* PROBLEM REQUIREMENTS: Copy each line below as it stands, but skip any picture it contains.

* INFORMATION SUPPLIED:

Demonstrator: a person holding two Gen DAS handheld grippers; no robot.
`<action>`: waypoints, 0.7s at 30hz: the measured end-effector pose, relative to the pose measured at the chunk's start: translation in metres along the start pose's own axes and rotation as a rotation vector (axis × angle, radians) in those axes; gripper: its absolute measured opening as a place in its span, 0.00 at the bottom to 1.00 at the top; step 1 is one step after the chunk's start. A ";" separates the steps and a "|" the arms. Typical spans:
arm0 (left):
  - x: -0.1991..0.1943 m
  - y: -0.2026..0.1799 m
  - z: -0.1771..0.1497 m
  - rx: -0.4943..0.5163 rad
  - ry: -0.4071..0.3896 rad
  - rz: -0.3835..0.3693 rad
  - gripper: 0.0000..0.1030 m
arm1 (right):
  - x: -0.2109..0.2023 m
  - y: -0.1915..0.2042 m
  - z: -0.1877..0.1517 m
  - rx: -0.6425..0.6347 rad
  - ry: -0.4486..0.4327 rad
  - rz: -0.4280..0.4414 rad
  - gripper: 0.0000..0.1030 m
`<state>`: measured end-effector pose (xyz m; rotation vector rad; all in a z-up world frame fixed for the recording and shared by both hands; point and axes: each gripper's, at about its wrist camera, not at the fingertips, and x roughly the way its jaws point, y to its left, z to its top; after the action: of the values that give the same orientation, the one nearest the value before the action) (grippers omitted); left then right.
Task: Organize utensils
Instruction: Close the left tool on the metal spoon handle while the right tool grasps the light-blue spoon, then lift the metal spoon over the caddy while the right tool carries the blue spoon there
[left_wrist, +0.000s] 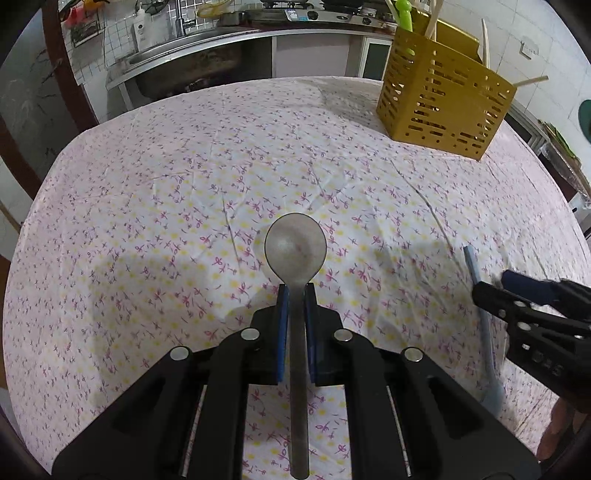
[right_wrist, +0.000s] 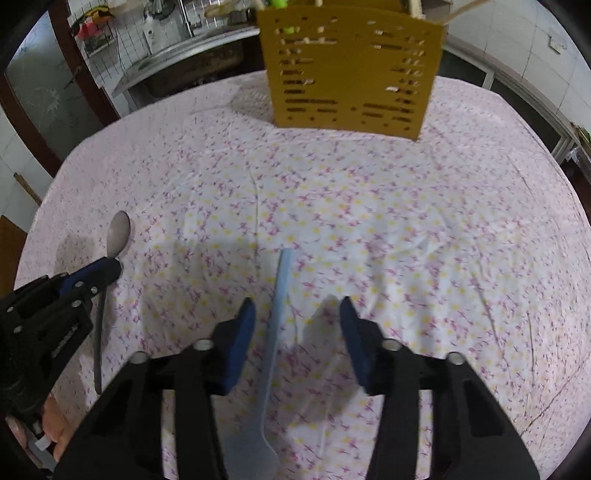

* SOLUTION TO THE PROBLEM:
Demonstrator: a person holding two Gen DAS handheld grippers; no robot.
`<action>`: waypoints, 0.7s at 30hz: the measured end-effector pose, relative to the pose measured at the chunk's start: translation in metres along the start pose's own axes and rotation as a rotation vector (axis × angle, radians) in those axes; gripper: its absolute measured opening as a place in its span, 0.00 at the bottom to 1.00 at the top; step 1 is one step after the chunk's start. A ";" separates the steps and a "|" the arms. Typical spans:
arm0 (left):
  - x: -0.1991..0.1943 m
  - y: -0.2026..0.1799 m
  - z: -0.1771..0.1497 m
  - rx: -0.4943..0.5163 rad
  - ry: -0.4071..0.3896 rad
  - rz: -0.3835..0.3693 rad
  - gripper: 0.0000..0.1030 m
arm1 (right):
  - x: -0.2109..0.2023 m
  - y: -0.1915..0.2042 m
  - z: -0.1877..0.1517 m
  - rx: -0.6425..0.6347 rad
  - ry: -0.4486..0.4327 rad
  - rz: -0.4280..0.4414 rad
  - gripper: 0.0000..0.1030 m
`<state>`: measured end-effector pose (xyz m; rotation vector rad; all in a z-up world frame fixed for the recording and shared by both hands; point and axes: each gripper's, at about its wrist camera, not at the fingertips, and x roughly the way its jaws point, y to its left, z to its top; after the action: of the values that give the same orientation, the one nearest the value before the action) (grippers omitted); left then right.
Task: Organize utensils
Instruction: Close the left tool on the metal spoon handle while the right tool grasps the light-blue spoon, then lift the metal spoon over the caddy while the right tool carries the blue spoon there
[left_wrist, +0.000s] 
[right_wrist, +0.000s] 

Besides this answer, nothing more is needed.